Un roman un peu long et touffu, mais qui se lit malgré tout très bien. L'écriture est agréable et facile, les descriptions des paysages canadiens et des conditions de vie sont très réalistes. Une réussite pour un premier roman qui vaut plus pour son cadre que pour son intrigue. Une oeuvre très forte qui je pense plaira à beaucoup de monde.
Extraits :
- Il ne s'agit ni d'un incident ni d'un suicide. On l'a scalpé.
- C'est là une réaction plutôt banale dans un pays aussi vaste et aussi faiblement peuplé.
- Il a 17 ans, maintenant. Son accent irlandais a disparu, mais d'une certaine manière il est toujours aussi étranger qu'autrefois.
- Assez vite, Donald a compris qu'entrer dans la compagnie équivalait à être expédié dans un camp de travaux forcés, la paperasse en plus.
- Dans ma petite chambre, les mots que je n'ai pas prononcés m'oppressent : Francis est parti ; un homme est mort. Bien entendu, il ne peut pas y avoir de lien.
- Les discussions abstraites, l'ennui et les déclarations fleuries, chargées d'émotion, la mettent mal à l'aise.
- Knox sent monter en lui une pointe d'antipathie. Il commence à trouver ce stoïcisme énervant, pour ne pas dire répugnant.

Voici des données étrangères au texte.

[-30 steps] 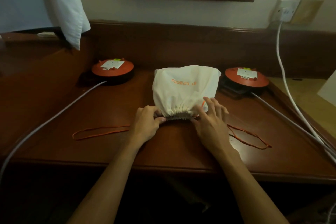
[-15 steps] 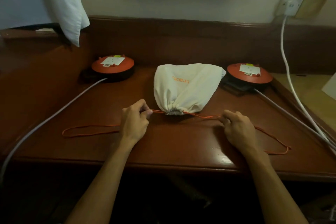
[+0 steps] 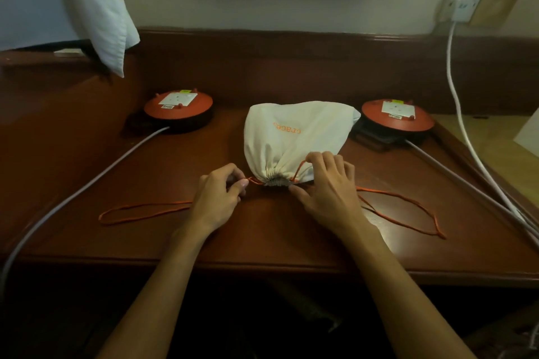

- On ne peut pas apprivoiser un animal sauvage parce qu'il se rappellera toujours d'où il vient et voudra y revenir.
- Le ciel est d'un bleu métallique luisant ; il n'y a pas un souffle de vent, et aucun bruit d'aucune sorte. Le silence est écrasant.
-Bien qu'il fût intelligent et capable de s'exprimer, il était pris entre deux mondes et ne savait pas bien où se situer.
-A présent, le bruit court que d'autres hommes se préparent à partir. À la recherche de ceux qui sont partis à la recherche de Francis.
Éditions : Belfond (2008).
Titre original: The Tenderness of Wolves.
Voir la chronique de Cuné.
14 juillet 2008
MacLEOD Alistair/ Cet heritage au goût de sel.

Cet héritage au goût de sel.
Alistair MacLEOD.
Note : 4 / 5.
La mer et le charbon.
Recueil de 7 nouvelles édité pour la première fois en 1976. Alistair MacLeod est né au centre du Canada, mais à l'age de dix ans il part vivre dans l'île du Cap-Breton. D'origine écossaise, il n'est sûrement pas dépaysé dans cette région ou l'influence celtique est très forte.
L'ensemble de ces nouvelles se déroule dans l'île du Cap-Breton en Nouvelle-Écosse à l'Est du Canada. « Automne », c'est la saison où un homme travailleur saisonnier doit partir. L'automne de la vie, c'est pour Scott, son vieux cheval. Il l'a acheté il y a plusieurs années, ils ont travaillé deux ans ensemble au fond d'une mine. Il est remonté, sachant que l'animal risquait la cécité définitive, il n'a pu se résoudre à l'abandonner. Mais le temps a passé...
« Cet héritage au goût de sel » se déroule dans un petit port. John, un jeune garçon, pêche avec ses copains. Un inconnu s'approche, lie connaissance, un peu perdu dans ce village du bout du monde. Il rencontre le grand-père de l'enfant, puis la grand-mère et reste manger avec eux. Dans le calme de la fin de soirée, le rhum de contrebande aidant, le grand-père raconte, le départ de sa fille et cette soirée calme, bercée par le bruits des vagues, se transforme en une histoire dramatique.
« Le bateau» nous raconte l'histoire et l'enfance d'un jeune homme auprès d'un père marin-pêcheur et lecteur. Chanteur parfois pour les touristes de passage. La mère est son contraire ; pour elle, la lecture est une perte de temps, son mari n'est pas un propre à rien mais presque. Le temps passe, les filles partent au loin, lui le garçon reste, l'école puis la pêche seront sa vie. Mais il découvre peu à peu la vraie personnalité de son père...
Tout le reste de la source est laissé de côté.